# [YOUR TASK]
Down to the last line, set down the listing below exactly, apart from its pictures.
┌────────
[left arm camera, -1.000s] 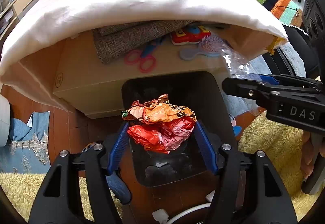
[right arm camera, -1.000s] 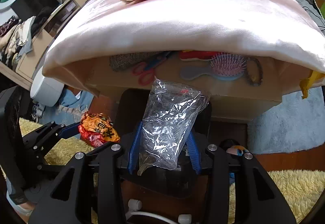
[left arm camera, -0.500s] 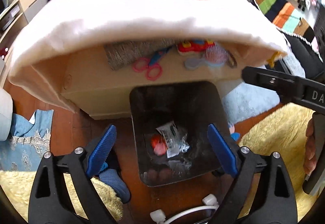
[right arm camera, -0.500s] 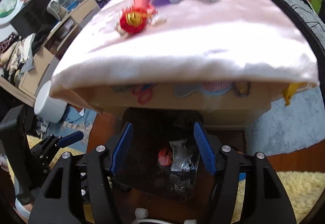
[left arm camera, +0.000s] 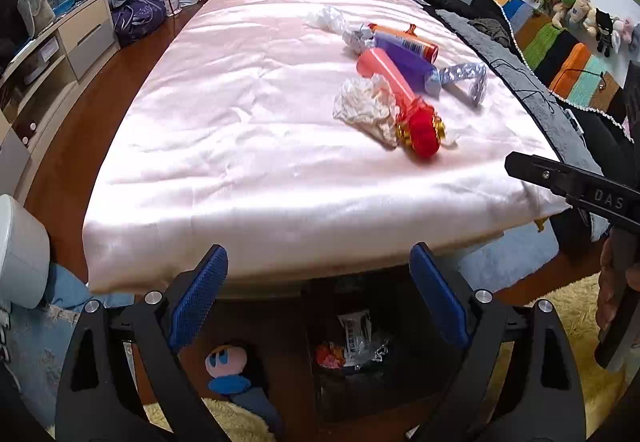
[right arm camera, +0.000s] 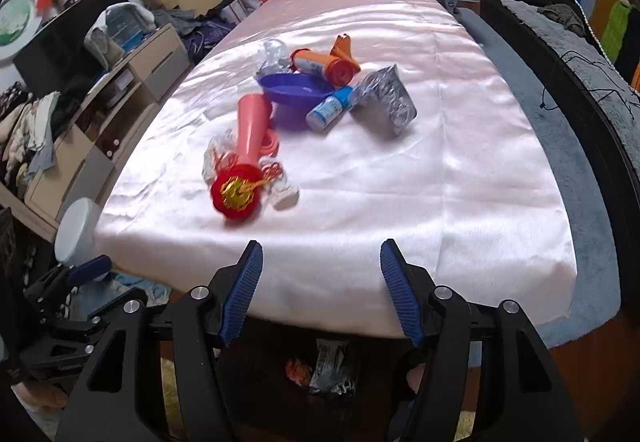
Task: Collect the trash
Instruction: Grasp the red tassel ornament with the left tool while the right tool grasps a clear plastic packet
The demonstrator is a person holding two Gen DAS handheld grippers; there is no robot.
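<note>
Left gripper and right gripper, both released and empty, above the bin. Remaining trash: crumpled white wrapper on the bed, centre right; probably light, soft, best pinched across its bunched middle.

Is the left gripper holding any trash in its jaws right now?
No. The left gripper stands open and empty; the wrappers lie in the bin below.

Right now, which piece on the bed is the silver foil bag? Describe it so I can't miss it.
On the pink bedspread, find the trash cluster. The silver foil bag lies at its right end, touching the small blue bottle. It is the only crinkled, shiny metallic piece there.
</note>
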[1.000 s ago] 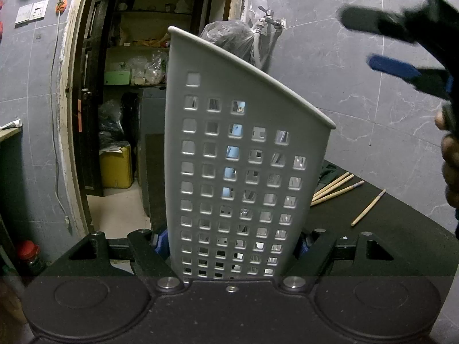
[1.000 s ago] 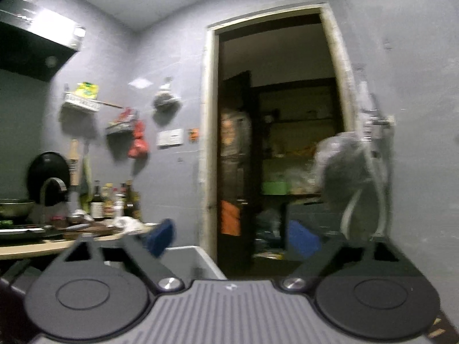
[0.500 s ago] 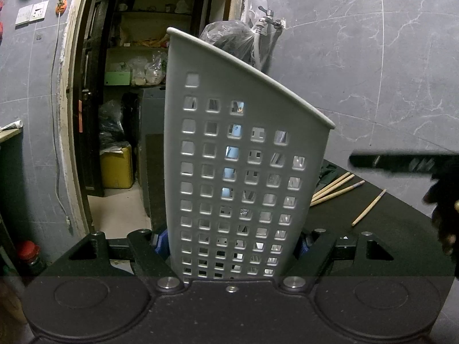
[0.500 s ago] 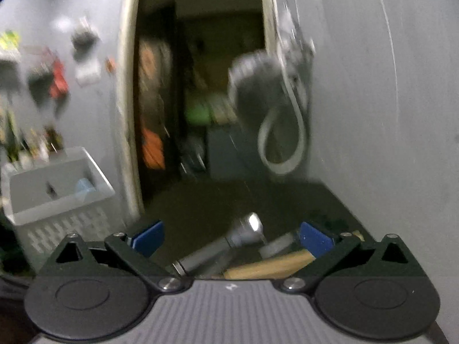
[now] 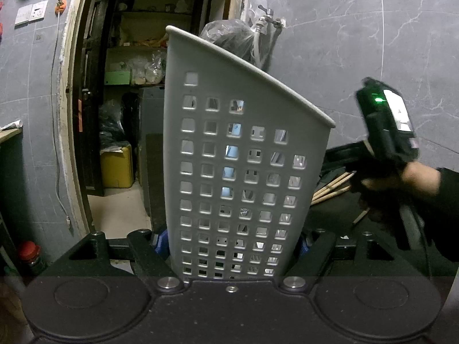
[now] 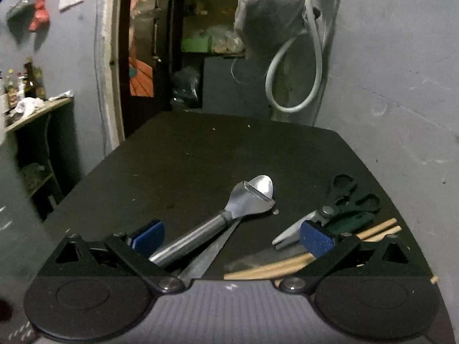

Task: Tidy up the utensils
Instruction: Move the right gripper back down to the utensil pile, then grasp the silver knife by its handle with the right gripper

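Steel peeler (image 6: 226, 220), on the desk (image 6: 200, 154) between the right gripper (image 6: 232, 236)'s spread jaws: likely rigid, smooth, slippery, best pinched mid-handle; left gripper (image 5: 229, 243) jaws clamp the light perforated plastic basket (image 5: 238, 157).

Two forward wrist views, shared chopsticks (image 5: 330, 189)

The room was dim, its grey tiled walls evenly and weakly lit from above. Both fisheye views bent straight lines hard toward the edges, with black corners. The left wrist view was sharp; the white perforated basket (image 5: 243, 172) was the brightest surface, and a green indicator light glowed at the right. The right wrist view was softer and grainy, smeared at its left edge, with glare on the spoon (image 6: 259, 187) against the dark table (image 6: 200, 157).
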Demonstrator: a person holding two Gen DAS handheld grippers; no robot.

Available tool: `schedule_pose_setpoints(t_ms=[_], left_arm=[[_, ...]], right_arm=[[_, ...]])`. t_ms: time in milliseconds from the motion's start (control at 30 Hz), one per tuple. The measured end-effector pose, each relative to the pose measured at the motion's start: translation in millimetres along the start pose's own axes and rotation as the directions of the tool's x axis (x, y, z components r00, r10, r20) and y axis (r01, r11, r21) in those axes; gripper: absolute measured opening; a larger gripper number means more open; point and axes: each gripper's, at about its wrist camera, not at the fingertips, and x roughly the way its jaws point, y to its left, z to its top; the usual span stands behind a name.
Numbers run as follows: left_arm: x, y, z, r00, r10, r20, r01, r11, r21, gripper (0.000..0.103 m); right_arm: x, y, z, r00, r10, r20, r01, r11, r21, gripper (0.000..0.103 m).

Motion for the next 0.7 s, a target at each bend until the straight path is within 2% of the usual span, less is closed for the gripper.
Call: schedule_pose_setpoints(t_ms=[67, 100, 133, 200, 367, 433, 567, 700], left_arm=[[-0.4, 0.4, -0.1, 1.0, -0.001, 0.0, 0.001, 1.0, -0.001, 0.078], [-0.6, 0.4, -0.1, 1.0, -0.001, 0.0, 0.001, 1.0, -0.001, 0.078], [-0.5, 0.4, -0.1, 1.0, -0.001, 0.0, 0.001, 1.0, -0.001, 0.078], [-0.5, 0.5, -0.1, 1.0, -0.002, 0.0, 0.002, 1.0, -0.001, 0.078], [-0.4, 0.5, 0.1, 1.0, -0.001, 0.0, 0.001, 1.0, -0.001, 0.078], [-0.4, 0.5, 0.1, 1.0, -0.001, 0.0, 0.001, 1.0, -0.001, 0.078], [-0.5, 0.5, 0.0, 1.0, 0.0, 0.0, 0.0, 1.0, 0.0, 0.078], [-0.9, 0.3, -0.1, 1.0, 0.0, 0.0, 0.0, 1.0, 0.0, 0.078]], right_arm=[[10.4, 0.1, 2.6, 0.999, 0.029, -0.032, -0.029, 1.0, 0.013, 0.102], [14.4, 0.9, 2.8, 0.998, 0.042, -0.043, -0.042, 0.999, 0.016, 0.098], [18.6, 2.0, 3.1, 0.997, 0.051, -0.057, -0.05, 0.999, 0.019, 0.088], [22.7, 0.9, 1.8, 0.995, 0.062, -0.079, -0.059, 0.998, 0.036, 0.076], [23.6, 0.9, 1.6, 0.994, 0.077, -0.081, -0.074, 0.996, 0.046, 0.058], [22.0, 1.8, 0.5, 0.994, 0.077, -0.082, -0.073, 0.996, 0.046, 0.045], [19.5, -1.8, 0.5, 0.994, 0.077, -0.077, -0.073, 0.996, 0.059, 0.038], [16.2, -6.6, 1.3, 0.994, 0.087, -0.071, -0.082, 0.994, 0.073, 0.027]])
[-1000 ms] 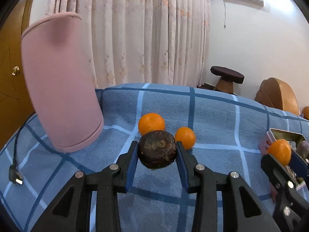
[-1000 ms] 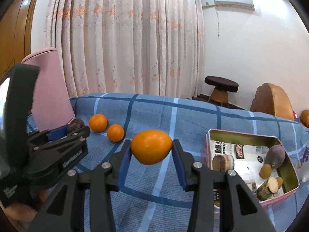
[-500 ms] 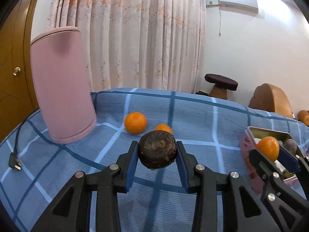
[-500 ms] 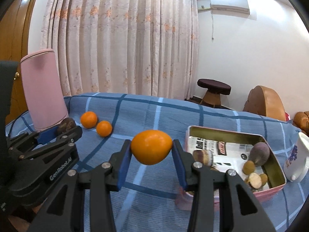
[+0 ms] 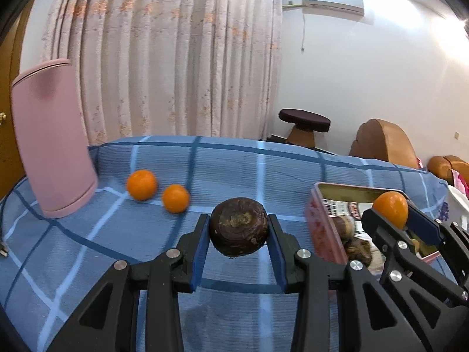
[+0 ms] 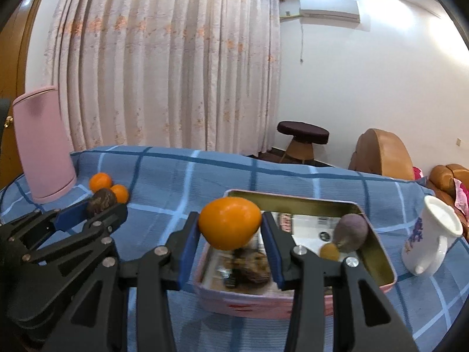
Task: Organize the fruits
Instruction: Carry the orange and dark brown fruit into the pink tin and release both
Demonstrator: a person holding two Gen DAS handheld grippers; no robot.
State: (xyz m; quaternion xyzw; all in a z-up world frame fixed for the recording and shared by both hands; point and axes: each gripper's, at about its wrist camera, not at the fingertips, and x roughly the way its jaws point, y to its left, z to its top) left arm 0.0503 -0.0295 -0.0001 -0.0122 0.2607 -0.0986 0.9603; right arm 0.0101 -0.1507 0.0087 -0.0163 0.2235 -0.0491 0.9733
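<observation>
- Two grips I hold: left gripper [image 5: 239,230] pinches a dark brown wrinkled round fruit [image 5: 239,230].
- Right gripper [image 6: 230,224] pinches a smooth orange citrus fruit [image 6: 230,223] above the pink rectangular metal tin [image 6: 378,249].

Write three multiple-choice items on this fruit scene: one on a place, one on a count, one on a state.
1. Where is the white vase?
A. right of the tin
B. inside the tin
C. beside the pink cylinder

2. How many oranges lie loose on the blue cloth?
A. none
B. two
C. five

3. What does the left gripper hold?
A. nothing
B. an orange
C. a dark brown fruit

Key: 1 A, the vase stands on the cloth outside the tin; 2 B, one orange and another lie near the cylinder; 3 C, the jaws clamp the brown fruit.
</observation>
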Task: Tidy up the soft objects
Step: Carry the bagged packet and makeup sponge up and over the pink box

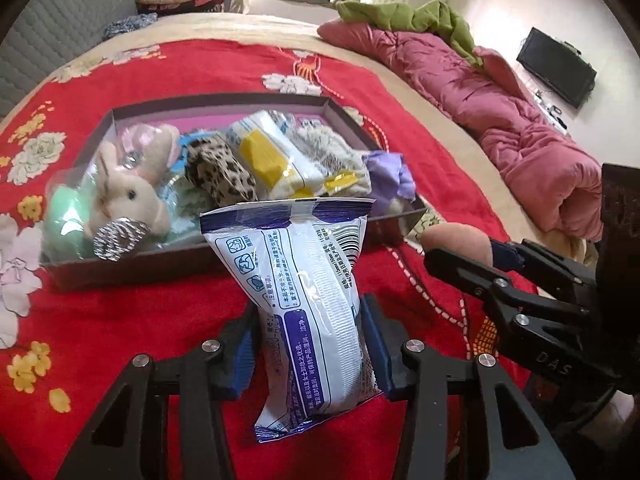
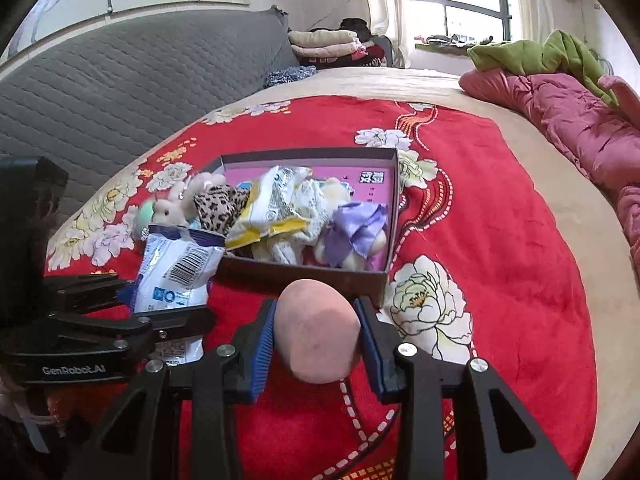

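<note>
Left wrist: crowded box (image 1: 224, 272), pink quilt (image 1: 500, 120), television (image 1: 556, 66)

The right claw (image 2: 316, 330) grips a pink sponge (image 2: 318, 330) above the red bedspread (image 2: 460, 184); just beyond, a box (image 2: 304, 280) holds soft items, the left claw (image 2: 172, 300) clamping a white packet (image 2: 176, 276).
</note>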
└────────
# [RESULT OF THIS TASK]
[left arm camera, -1.000s] 
[right arm camera, -1.000s] 
[left arm camera, -0.500s] 
[right arm camera, -0.500s] 
[left arm camera, +0.000s] 
[right arm camera, +0.000s] 
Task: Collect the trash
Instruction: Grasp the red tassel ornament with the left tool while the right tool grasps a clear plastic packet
The demonstrator is a person holding two Gen DAS handheld grippers; there is no robot.
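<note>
Left gripper and right gripper, both released and empty, above the bin. Remaining trash: crumpled white wrapper on the bed, centre right; probably light, soft, best pinched across its bunched middle.

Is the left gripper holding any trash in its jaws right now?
No. The left gripper stands open and empty; the wrappers lie in the bin below.

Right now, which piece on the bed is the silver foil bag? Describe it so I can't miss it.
On the pink bedspread, find the trash cluster. The silver foil bag lies at its right end, touching the small blue bottle. It is the only crinkled, shiny metallic piece there.
</note>
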[1.000 s ago] 
[1.000 s ago] 
[0.500 s ago] 
[0.500 s ago] 
[now] 
[now] 

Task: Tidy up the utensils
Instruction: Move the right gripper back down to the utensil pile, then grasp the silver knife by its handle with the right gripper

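Steel peeler (image 6: 226, 220), on the desk (image 6: 200, 154) between the right gripper (image 6: 232, 236)'s spread jaws: likely rigid, smooth, slippery, best pinched mid-handle; left gripper (image 5: 229, 243) jaws clamp the light perforated plastic basket (image 5: 238, 157).

Two forward wrist views, shared chopsticks (image 5: 330, 189)

The room was dim, its grey tiled walls evenly and weakly lit from above. Both fisheye views bent straight lines hard toward the edges, with black corners. The left wrist view was sharp; the white perforated basket (image 5: 243, 172) was the brightest surface, and a green indicator light glowed at the right. The right wrist view was softer and grainy, smeared at its left edge, with glare on the spoon (image 6: 259, 187) against the dark table (image 6: 200, 157).
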Demonstrator: a person holding two Gen DAS handheld grippers; no robot.

Available tool: `schedule_pose_setpoints(t_ms=[_], left_arm=[[_, ...]], right_arm=[[_, ...]])`. t_ms: time in milliseconds from the motion's start (control at 30 Hz), one per tuple. The measured end-effector pose, each relative to the pose measured at the motion's start: translation in millimetres along the start pose's own axes and rotation as the directions of the tool's x axis (x, y, z components r00, r10, r20) and y axis (r01, r11, r21) in those axes; gripper: absolute measured opening; a larger gripper number means more open; point and axes: each gripper's, at about its wrist camera, not at the fingertips, and x roughly the way its jaws point, y to its left, z to its top; the usual span stands behind a name.
Numbers run as follows: left_arm: x, y, z, r00, r10, r20, r01, r11, r21, gripper (0.000..0.103 m); right_arm: x, y, z, r00, r10, r20, r01, r11, r21, gripper (0.000..0.103 m).

Motion for the next 0.7 s, a target at each bend until the straight path is within 2% of the usual span, less is closed for the gripper.
Call: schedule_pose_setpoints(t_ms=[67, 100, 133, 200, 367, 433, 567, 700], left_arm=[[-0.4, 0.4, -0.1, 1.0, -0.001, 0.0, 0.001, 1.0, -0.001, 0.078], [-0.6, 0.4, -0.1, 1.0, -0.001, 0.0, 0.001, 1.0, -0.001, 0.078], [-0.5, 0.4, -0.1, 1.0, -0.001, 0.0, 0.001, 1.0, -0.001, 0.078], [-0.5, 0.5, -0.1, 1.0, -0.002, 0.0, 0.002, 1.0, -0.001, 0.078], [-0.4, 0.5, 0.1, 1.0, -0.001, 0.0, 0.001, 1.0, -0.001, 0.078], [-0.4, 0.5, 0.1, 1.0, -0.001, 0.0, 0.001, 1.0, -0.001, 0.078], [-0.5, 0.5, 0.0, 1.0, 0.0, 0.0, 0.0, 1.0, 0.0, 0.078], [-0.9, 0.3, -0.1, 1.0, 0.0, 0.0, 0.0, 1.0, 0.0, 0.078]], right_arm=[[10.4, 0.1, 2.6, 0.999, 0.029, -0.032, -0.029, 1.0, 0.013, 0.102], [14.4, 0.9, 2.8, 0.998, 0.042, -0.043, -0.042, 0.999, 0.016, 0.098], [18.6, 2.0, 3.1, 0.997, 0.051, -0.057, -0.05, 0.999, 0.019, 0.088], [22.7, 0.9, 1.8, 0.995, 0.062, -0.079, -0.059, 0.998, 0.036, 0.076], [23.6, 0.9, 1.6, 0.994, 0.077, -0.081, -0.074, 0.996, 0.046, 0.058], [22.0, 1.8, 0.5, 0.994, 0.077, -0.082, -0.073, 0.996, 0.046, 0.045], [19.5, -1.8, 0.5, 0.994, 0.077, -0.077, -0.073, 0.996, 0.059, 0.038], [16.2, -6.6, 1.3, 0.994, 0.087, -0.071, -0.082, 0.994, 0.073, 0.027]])
[-1000 ms] 
[-1000 ms] 
[-500 ms] 
[-500 ms] 
[+0 ms] 
[+0 ms] 
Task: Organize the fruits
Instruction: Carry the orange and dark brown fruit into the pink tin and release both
Demonstrator: a person holding two Gen DAS handheld grippers; no robot.
State: (xyz m; quaternion xyzw; all in a z-up world frame fixed for the recording and shared by both hands; point and axes: each gripper's, at about its wrist camera, not at the fingertips, and x roughly the way its jaws point, y to its left, z to its top) left arm 0.0503 -0.0295 -0.0001 -0.0122 0.2607 -0.0986 0.9603; right arm 0.0101 -0.1507 0.0087 -0.0163 0.2235 -0.0491 0.9733
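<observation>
- Two grips I hold: left gripper [image 5: 239,230] pinches a dark brown wrinkled round fruit [image 5: 239,230].
- Right gripper [image 6: 230,224] pinches a smooth orange citrus fruit [image 6: 230,223] above the pink rectangular metal tin [image 6: 378,249].

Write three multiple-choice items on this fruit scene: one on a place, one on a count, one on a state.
1. Where is the white vase?
A. right of the tin
B. inside the tin
C. beside the pink cylinder

2. How many oranges lie loose on the blue cloth?
A. none
B. two
C. five

3. What does the left gripper hold?
A. nothing
B. an orange
C. a dark brown fruit

Key: 1 A, the vase stands on the cloth outside the tin; 2 B, one orange and another lie near the cylinder; 3 C, the jaws clamp the brown fruit.
</observation>
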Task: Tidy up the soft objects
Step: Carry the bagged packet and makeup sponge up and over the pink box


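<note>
Left wrist: crowded box (image 1: 224, 272), pink quilt (image 1: 500, 120), television (image 1: 556, 66)

The right claw (image 2: 316, 330) grips a pink sponge (image 2: 318, 330) above the red bedspread (image 2: 460, 184); just beyond, a box (image 2: 304, 280) holds soft items, the left claw (image 2: 172, 300) clamping a white packet (image 2: 176, 276).
</note>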

The requested output is now complete.